**Task to complete:** Determine how many lines in the entries below contain the word "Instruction". The reply is that number alone.

**Listed entries:**
★ ★ ★

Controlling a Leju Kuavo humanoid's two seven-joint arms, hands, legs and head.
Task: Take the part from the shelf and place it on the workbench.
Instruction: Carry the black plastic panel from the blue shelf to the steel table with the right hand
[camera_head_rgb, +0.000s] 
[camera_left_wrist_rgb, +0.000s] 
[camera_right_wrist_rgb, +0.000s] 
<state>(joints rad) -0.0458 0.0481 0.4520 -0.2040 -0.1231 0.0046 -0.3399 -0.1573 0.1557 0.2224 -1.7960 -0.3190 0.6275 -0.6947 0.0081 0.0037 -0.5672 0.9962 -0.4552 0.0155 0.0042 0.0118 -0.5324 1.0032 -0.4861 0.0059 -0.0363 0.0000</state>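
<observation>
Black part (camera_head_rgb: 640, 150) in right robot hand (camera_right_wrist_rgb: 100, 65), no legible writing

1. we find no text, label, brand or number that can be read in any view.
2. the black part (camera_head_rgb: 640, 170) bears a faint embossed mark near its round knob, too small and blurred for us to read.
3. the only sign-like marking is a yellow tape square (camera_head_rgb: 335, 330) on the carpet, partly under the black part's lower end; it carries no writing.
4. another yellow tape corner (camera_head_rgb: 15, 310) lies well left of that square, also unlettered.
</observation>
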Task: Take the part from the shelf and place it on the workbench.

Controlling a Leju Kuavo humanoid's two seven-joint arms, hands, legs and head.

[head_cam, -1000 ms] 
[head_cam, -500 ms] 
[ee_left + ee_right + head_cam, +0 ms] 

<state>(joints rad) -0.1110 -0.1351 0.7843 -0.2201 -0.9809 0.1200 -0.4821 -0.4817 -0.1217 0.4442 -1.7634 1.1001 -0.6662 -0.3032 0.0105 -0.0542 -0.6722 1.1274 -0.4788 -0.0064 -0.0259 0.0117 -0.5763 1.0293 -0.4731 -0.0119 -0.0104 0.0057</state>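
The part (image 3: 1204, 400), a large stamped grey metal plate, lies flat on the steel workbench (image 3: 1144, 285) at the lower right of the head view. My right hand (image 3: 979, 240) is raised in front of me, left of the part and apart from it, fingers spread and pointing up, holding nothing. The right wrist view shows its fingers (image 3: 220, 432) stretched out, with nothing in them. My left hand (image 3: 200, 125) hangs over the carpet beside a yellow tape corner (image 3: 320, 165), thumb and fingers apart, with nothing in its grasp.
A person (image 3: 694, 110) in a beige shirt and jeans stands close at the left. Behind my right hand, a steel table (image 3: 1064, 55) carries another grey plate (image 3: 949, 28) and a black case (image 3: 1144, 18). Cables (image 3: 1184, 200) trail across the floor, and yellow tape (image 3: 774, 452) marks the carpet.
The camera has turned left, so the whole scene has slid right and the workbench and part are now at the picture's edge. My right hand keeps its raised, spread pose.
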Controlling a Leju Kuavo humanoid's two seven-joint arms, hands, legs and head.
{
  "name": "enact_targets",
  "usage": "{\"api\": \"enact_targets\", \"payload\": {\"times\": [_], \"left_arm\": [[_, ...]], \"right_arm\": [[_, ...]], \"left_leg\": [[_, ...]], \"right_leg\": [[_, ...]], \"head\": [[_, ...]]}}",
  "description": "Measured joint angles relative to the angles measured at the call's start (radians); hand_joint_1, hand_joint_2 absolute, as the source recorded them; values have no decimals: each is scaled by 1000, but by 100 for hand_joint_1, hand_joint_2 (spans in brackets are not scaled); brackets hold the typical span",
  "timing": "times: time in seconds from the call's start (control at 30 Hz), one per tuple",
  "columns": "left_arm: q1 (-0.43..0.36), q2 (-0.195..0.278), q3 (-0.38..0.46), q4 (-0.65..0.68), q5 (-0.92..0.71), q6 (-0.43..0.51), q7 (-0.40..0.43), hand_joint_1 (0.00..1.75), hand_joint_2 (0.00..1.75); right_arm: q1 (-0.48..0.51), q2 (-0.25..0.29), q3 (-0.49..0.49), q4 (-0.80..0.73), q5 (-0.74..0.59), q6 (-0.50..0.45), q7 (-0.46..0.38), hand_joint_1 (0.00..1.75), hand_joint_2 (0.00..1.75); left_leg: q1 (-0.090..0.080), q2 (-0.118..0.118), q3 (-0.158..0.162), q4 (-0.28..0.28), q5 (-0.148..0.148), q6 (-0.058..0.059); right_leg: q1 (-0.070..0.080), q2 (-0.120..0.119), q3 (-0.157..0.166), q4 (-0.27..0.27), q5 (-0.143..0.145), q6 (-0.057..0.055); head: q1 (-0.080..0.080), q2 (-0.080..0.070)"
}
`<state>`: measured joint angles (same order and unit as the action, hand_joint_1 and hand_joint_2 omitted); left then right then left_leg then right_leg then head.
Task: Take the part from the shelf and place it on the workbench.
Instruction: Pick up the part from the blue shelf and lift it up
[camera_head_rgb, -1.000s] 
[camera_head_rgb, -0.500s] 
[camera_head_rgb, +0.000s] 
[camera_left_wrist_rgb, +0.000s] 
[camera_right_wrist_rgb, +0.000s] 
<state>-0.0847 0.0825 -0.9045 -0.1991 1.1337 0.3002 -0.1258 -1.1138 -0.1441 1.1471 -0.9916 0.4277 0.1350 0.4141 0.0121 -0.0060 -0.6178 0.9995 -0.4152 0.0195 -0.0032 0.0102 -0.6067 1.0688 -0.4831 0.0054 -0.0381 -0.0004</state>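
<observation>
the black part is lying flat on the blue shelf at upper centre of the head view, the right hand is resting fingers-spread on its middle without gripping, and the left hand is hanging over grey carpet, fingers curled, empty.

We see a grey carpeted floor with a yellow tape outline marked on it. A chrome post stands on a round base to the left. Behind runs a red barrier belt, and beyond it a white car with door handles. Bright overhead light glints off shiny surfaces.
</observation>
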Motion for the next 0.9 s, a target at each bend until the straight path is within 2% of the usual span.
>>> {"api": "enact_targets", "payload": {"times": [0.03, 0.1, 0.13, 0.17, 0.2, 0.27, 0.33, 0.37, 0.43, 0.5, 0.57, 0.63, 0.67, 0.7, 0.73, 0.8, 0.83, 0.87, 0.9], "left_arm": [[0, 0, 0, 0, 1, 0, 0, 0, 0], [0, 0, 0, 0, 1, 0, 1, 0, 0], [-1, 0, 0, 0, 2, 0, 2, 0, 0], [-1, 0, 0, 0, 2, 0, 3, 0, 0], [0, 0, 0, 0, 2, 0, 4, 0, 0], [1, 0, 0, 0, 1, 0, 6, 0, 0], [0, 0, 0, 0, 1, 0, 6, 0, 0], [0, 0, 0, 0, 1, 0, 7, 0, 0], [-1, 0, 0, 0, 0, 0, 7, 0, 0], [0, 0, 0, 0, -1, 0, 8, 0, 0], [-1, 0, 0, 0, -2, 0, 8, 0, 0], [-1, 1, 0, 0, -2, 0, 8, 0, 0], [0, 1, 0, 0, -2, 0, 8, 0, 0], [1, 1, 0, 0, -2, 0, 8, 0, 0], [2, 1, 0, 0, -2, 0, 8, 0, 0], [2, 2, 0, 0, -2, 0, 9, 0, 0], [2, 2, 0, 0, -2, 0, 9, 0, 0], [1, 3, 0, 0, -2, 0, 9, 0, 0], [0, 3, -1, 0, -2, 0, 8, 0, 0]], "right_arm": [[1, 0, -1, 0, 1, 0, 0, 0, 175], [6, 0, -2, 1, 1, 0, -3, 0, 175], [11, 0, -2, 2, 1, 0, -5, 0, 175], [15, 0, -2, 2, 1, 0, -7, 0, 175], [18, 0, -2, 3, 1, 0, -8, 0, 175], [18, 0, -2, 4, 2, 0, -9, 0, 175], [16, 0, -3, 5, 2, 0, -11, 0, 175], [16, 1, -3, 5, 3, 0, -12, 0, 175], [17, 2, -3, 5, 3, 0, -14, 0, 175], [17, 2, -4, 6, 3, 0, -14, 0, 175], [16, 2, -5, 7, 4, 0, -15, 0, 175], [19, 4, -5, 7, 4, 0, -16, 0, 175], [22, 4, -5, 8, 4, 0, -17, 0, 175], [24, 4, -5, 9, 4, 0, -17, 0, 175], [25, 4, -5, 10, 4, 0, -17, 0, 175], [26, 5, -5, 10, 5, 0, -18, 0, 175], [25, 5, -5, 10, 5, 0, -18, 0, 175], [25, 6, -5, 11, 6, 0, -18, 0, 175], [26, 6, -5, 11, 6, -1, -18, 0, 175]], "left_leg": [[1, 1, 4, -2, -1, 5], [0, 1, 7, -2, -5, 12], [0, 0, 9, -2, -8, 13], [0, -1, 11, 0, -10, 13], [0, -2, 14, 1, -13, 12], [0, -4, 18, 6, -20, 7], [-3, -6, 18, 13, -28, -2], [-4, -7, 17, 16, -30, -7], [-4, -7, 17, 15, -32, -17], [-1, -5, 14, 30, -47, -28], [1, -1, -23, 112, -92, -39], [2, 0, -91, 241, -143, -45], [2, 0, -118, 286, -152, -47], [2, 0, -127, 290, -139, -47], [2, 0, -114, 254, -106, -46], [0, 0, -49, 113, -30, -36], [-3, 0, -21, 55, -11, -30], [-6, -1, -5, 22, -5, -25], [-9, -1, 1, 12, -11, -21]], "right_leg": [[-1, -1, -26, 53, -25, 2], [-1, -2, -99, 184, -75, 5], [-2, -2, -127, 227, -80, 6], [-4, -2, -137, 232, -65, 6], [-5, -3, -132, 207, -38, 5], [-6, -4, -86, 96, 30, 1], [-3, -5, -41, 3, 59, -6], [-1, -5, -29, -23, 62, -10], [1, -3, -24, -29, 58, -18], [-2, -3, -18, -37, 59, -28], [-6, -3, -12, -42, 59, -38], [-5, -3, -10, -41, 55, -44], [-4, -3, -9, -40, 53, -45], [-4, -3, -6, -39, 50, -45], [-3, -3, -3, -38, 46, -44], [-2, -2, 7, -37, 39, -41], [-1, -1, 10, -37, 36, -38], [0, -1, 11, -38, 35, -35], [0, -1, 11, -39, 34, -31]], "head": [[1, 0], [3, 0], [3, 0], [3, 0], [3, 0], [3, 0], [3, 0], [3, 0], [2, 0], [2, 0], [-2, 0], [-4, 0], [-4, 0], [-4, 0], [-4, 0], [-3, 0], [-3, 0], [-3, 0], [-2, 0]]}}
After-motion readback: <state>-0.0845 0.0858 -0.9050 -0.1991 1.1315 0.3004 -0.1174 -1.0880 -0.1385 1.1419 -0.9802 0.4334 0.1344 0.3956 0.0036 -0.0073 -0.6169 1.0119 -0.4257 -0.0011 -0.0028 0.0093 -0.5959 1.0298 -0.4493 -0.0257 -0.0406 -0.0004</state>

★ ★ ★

**Written reply:** 2